EXERCISE PROMPT:
The lines below starting at the line containing "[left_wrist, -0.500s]" and ending at the line containing "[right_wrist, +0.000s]" are to be repeated exactly, with both ends kept and nothing else added.

DATA TO USE:

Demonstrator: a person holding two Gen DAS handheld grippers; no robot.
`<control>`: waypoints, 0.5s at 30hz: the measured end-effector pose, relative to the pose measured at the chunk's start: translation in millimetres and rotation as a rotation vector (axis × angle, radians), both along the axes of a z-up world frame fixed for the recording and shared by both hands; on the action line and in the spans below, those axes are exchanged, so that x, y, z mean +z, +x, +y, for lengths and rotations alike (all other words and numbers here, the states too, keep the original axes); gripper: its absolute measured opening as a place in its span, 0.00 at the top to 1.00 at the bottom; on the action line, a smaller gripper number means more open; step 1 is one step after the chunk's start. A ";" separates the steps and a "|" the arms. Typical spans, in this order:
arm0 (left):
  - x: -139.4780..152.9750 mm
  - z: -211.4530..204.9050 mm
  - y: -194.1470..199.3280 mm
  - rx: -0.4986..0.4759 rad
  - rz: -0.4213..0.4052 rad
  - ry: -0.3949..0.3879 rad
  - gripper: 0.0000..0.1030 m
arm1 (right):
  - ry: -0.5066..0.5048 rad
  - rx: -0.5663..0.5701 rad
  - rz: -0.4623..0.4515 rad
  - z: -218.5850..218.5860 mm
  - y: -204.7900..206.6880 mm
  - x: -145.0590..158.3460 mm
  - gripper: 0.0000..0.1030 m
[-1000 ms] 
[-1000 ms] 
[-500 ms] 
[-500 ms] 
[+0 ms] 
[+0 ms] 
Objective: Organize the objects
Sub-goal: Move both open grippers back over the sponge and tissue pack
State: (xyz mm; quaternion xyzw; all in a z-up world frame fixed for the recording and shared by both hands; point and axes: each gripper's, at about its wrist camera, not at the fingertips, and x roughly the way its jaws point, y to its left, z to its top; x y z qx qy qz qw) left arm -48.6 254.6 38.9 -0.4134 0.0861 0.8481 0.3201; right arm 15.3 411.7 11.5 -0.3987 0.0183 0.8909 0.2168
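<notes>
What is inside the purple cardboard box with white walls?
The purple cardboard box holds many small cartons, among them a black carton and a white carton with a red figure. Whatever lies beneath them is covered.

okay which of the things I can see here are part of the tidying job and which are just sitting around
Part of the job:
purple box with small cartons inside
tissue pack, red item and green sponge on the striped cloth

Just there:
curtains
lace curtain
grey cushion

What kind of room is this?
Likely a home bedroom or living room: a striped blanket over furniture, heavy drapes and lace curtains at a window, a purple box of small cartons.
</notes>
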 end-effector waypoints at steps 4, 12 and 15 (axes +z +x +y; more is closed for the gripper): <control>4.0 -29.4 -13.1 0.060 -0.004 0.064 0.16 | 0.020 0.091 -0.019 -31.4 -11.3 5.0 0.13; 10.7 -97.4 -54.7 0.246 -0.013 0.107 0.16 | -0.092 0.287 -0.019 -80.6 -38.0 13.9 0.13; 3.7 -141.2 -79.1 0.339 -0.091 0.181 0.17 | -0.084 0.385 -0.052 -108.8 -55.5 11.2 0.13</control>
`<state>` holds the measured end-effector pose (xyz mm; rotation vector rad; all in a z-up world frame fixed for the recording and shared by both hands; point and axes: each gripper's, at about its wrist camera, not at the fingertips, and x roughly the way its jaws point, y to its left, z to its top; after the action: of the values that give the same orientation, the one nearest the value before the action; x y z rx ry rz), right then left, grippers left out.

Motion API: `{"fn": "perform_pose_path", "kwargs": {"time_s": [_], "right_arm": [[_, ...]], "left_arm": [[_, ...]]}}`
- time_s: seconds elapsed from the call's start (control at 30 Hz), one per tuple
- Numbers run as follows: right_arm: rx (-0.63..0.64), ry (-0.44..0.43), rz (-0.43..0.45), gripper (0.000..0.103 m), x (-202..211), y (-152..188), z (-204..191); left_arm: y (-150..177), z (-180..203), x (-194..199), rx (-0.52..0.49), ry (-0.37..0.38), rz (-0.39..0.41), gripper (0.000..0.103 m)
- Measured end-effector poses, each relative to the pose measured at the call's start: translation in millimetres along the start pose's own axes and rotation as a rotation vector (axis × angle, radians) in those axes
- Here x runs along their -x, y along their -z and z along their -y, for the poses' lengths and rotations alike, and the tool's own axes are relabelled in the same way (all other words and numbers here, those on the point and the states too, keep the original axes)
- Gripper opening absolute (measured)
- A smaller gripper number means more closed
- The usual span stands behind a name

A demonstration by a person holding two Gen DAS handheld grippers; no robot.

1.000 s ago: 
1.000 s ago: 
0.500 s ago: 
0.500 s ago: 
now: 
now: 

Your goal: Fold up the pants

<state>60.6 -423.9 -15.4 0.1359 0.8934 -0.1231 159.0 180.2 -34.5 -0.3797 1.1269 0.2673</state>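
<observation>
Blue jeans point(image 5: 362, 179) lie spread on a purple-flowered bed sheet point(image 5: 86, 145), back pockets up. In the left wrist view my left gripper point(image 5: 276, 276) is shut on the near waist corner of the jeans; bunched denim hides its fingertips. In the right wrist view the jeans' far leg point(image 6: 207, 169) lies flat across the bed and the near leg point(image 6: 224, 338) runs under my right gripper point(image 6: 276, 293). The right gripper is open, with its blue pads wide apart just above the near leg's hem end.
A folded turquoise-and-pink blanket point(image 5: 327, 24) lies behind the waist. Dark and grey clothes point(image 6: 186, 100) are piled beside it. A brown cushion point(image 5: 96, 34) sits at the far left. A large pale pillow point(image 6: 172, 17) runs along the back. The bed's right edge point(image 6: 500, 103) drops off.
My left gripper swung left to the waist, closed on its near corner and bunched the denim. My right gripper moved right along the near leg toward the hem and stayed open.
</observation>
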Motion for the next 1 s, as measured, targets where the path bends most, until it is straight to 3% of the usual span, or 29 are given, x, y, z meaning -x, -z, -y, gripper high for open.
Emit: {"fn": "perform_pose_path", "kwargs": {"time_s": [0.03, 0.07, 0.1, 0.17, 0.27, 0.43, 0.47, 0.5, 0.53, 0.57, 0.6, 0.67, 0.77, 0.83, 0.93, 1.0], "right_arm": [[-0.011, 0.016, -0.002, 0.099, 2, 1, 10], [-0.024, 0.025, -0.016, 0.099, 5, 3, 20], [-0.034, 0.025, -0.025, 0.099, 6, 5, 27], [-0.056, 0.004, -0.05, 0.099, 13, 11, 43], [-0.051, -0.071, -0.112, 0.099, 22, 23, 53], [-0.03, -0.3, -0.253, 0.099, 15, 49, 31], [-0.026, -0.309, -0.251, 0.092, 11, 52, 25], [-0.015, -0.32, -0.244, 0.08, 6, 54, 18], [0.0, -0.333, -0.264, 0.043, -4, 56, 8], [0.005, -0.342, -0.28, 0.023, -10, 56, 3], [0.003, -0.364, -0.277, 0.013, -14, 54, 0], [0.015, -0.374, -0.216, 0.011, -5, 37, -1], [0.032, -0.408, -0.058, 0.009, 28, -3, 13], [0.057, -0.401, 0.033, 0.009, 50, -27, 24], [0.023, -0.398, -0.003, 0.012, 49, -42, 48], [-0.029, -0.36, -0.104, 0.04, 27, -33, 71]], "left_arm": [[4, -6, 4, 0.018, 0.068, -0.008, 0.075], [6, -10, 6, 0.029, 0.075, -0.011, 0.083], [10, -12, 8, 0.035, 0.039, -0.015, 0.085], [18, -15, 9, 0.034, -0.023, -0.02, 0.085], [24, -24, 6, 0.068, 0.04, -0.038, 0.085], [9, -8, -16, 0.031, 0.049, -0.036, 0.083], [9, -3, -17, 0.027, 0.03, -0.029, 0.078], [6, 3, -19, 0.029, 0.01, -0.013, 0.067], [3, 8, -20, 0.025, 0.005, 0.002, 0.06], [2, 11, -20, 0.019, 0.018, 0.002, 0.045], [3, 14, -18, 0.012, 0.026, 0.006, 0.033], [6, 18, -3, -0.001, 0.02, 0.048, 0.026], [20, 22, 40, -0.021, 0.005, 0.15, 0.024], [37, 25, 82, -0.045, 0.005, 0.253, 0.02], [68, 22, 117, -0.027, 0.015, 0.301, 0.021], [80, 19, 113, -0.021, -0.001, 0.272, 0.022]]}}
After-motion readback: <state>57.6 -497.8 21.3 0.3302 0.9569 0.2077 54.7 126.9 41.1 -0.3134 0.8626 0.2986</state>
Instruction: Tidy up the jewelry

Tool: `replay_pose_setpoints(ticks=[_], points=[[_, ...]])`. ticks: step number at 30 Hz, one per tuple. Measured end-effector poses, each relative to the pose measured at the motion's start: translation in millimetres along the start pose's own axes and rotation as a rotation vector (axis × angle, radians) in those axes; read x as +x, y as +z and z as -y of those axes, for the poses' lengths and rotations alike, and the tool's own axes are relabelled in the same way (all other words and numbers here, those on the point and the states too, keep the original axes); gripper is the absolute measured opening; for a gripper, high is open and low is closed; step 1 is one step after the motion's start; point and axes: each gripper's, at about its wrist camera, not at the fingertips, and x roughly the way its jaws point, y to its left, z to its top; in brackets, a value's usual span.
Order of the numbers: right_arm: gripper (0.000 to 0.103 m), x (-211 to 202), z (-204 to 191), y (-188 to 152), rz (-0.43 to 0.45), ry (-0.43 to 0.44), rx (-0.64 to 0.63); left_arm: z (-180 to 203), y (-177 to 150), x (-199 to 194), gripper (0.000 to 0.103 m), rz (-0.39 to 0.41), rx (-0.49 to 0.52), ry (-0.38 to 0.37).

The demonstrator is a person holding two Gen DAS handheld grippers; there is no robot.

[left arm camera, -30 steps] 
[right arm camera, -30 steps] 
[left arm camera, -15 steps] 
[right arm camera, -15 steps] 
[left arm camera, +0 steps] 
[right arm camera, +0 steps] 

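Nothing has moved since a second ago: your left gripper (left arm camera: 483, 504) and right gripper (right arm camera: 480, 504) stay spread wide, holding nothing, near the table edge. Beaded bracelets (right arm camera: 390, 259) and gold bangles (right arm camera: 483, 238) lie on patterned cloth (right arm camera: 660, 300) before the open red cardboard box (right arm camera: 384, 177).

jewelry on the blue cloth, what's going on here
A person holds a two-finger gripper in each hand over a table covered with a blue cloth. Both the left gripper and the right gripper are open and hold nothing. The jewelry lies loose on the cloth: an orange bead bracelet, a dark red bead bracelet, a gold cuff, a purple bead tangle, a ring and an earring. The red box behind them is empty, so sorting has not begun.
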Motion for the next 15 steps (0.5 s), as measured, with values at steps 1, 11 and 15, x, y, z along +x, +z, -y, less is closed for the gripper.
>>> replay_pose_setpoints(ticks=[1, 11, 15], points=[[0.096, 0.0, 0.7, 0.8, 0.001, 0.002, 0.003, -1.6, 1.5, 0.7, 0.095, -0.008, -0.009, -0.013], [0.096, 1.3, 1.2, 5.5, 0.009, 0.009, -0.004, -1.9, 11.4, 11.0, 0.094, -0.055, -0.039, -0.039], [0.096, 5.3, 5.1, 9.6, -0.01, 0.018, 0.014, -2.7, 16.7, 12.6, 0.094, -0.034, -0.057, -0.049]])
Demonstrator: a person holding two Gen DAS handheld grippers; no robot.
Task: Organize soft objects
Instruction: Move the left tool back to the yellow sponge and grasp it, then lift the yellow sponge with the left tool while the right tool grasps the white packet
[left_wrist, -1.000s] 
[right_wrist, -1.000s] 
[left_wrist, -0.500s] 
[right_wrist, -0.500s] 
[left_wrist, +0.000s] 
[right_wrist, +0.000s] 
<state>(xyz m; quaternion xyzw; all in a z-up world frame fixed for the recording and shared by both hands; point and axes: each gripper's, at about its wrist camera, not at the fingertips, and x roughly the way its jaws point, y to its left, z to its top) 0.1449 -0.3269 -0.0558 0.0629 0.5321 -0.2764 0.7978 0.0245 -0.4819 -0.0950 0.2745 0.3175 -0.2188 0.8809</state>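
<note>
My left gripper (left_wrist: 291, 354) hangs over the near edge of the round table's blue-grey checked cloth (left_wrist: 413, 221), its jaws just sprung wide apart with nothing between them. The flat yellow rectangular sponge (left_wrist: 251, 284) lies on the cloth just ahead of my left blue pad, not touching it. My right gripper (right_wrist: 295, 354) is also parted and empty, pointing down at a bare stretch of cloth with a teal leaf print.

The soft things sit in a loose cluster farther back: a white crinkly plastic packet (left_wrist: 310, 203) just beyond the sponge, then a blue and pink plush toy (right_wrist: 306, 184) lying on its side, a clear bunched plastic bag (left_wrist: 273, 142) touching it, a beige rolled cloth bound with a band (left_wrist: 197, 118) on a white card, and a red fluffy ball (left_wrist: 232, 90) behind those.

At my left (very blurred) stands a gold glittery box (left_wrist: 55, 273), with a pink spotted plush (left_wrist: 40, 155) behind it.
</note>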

RESULT OF THIS TASK:
[left_wrist, -0.500s] 
[right_wrist, -0.500s] 
[left_wrist, +0.000s] 
[right_wrist, +0.000s] 

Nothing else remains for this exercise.